* Your goal: The required output is the line containing "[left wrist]" followed by each line through the end of the data below, repeated exactly and with nothing added.

* Data:
((
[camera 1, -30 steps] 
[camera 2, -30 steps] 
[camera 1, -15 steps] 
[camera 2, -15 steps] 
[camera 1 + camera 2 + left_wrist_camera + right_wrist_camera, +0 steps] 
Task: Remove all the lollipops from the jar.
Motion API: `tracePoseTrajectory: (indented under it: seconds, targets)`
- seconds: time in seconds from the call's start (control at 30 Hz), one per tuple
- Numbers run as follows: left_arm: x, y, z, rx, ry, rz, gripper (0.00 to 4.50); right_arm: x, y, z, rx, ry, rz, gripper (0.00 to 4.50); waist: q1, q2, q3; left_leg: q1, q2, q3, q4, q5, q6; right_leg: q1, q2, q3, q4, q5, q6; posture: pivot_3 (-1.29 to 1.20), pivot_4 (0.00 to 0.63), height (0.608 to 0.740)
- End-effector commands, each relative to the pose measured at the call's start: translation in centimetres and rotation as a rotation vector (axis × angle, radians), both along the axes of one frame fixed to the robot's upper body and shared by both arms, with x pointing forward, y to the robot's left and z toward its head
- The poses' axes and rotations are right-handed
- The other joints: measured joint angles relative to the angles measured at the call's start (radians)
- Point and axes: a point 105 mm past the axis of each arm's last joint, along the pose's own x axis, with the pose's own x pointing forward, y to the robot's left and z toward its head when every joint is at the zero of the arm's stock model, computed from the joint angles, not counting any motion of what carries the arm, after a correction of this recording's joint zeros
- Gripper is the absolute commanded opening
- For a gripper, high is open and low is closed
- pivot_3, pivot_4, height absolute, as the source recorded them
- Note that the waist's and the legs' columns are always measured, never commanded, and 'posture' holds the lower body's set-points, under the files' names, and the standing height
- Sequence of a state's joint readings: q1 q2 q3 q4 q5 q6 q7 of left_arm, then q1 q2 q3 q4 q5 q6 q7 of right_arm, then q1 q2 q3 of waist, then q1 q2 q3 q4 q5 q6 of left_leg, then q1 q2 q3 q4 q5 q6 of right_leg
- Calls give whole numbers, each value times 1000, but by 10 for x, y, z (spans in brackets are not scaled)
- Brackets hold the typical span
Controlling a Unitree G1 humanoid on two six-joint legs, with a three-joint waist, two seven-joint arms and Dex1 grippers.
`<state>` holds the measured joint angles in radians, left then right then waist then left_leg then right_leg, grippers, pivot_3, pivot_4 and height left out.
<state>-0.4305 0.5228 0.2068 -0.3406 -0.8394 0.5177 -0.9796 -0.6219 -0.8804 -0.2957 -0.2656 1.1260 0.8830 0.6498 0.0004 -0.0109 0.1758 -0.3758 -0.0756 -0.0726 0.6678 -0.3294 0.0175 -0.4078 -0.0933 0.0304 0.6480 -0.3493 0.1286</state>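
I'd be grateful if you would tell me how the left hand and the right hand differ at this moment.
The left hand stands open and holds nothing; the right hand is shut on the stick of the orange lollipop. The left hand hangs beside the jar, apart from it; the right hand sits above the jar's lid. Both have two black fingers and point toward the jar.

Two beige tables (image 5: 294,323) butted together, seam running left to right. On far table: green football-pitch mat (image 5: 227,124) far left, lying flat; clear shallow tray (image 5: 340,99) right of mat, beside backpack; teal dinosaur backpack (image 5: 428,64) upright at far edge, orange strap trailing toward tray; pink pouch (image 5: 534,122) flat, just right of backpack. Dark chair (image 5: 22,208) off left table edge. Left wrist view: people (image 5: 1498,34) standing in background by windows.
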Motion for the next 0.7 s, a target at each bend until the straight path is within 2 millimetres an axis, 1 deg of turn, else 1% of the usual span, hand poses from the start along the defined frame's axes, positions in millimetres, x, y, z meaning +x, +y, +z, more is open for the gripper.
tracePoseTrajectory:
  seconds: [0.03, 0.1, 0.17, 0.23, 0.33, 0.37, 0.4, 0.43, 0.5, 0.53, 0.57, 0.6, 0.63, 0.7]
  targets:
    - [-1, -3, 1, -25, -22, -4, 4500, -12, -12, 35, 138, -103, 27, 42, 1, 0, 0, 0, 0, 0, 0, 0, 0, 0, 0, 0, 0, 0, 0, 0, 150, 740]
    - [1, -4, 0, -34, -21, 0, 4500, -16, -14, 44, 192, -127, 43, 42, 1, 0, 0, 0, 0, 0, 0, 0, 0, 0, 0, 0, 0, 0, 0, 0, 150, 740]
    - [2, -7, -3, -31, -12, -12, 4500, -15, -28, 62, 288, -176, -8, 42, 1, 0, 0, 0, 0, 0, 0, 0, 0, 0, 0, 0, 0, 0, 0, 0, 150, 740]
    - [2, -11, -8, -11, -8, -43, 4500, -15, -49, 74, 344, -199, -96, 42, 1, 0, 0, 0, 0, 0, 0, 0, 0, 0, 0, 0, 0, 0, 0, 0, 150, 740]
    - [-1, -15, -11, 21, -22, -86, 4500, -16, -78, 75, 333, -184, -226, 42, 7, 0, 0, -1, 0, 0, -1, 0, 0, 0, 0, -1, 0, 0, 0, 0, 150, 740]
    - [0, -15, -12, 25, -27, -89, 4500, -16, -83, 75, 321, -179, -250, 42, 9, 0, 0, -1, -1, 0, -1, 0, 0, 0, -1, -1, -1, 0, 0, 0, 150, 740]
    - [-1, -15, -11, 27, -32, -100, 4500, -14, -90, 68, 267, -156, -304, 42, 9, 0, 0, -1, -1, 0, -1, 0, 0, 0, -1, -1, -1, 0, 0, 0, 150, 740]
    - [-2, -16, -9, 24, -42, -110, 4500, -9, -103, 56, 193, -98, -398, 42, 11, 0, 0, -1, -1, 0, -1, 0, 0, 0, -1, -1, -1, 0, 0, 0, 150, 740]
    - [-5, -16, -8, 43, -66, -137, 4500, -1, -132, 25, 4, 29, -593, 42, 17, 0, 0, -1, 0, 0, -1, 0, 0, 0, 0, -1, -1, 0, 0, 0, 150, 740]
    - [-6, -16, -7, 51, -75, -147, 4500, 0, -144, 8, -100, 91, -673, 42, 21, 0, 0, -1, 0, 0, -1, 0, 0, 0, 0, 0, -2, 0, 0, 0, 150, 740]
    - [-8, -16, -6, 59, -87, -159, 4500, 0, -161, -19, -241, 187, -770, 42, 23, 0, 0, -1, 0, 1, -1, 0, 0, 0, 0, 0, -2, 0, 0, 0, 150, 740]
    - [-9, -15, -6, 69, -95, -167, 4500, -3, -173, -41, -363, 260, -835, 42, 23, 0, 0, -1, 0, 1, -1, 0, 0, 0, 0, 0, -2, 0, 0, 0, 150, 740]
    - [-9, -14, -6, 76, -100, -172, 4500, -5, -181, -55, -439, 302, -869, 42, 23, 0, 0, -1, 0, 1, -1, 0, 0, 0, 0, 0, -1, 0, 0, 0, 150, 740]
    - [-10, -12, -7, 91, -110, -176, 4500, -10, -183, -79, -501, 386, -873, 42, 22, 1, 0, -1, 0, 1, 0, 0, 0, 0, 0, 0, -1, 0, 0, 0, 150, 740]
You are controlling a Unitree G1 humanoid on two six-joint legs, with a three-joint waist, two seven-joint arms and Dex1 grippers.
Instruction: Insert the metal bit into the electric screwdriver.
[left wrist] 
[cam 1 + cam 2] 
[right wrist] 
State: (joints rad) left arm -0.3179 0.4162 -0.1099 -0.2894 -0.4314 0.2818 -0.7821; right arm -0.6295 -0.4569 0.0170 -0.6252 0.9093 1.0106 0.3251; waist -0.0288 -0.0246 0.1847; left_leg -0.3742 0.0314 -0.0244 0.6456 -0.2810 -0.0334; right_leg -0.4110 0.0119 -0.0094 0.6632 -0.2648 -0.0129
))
* Exercise output:
[left wrist] 
[cam 1 + cam 2] 
[right wrist] 
State: (joints rad) left arm -0.3179 0.4162 -0.1099 -0.2894 -0.4314 0.2818 -0.7821; right arm -0.6295 -0.4569 0.0170 -0.6252 0.9093 1.0106 0.3251; waist -0.0288 -0.0246 0.1847; left_leg -0.3742 0.0314 -0.0244 0.6456 -0.2810 -0.0334; right_leg -0.4110 0.0119 -0.0094 0.6632 -0.2648 -0.0129

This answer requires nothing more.